▸ **AIM OF THE EXERCISE**:
Line by line, retype the material exactly and leave each picture out.

▸ **COLLECTED MATERIAL**:
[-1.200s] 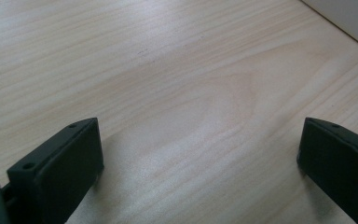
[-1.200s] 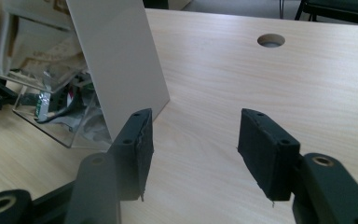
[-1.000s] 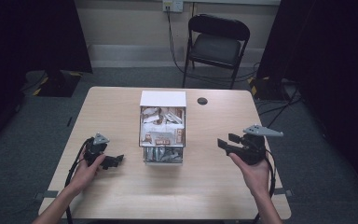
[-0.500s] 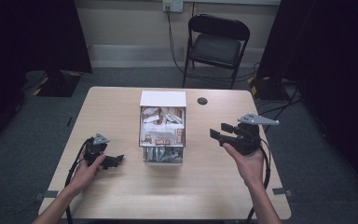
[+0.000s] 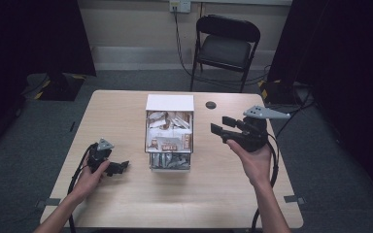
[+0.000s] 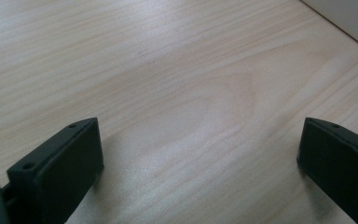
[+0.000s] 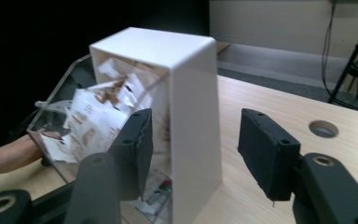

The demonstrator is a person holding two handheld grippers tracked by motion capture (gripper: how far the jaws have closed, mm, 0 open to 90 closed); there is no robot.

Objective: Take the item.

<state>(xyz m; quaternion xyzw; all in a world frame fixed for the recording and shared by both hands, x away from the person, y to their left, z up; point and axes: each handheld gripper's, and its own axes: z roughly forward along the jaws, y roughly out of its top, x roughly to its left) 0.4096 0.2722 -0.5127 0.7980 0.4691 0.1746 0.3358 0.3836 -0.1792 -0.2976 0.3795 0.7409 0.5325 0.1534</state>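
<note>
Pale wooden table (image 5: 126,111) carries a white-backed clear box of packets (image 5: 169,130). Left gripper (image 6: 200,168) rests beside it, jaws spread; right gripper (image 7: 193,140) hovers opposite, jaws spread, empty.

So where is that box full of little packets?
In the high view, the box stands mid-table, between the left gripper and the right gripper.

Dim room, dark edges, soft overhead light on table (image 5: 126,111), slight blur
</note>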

▸ **SOLUTION TO THIS TASK**:
[-1.200s] 
[-1.200s] 
[-1.000s] 
[-0.500s] 
[+0.000s] 
[+0.000s] 
[+0.000s] 

The demonstrator is a person holding two handheld grippers tracked by motion capture (gripper: how far the jaws have closed, mm, 0 open to 90 closed); there is no robot.

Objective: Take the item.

<state>(xyz m; quaternion xyzw; all in a world frame fixed for the recording and shared by both hands, x away from the person, y to their left, z up; point and axes: each handheld gripper's, and its own axes: z roughly forward along the jaws, y roughly out of its top, x roughly to its left) 0.4096 0.2722 -0.5127 0.7980 0.4691 0.1746 0.3358 0.3836 -0.1792 -0.2976 0.3795 0.7409 0.5325 0.1534</state>
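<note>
Pale wooden table (image 5: 126,111) carries a white-backed clear box of packets (image 5: 169,130). Left gripper (image 6: 200,168) rests beside it, jaws spread; right gripper (image 7: 193,140) hovers opposite, jaws spread, empty.

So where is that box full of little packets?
In the high view, the box stands mid-table, between the left gripper and the right gripper.

Dim room, dark edges, soft overhead light on table (image 5: 126,111), slight blur
</note>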

Work on the exercise is finished.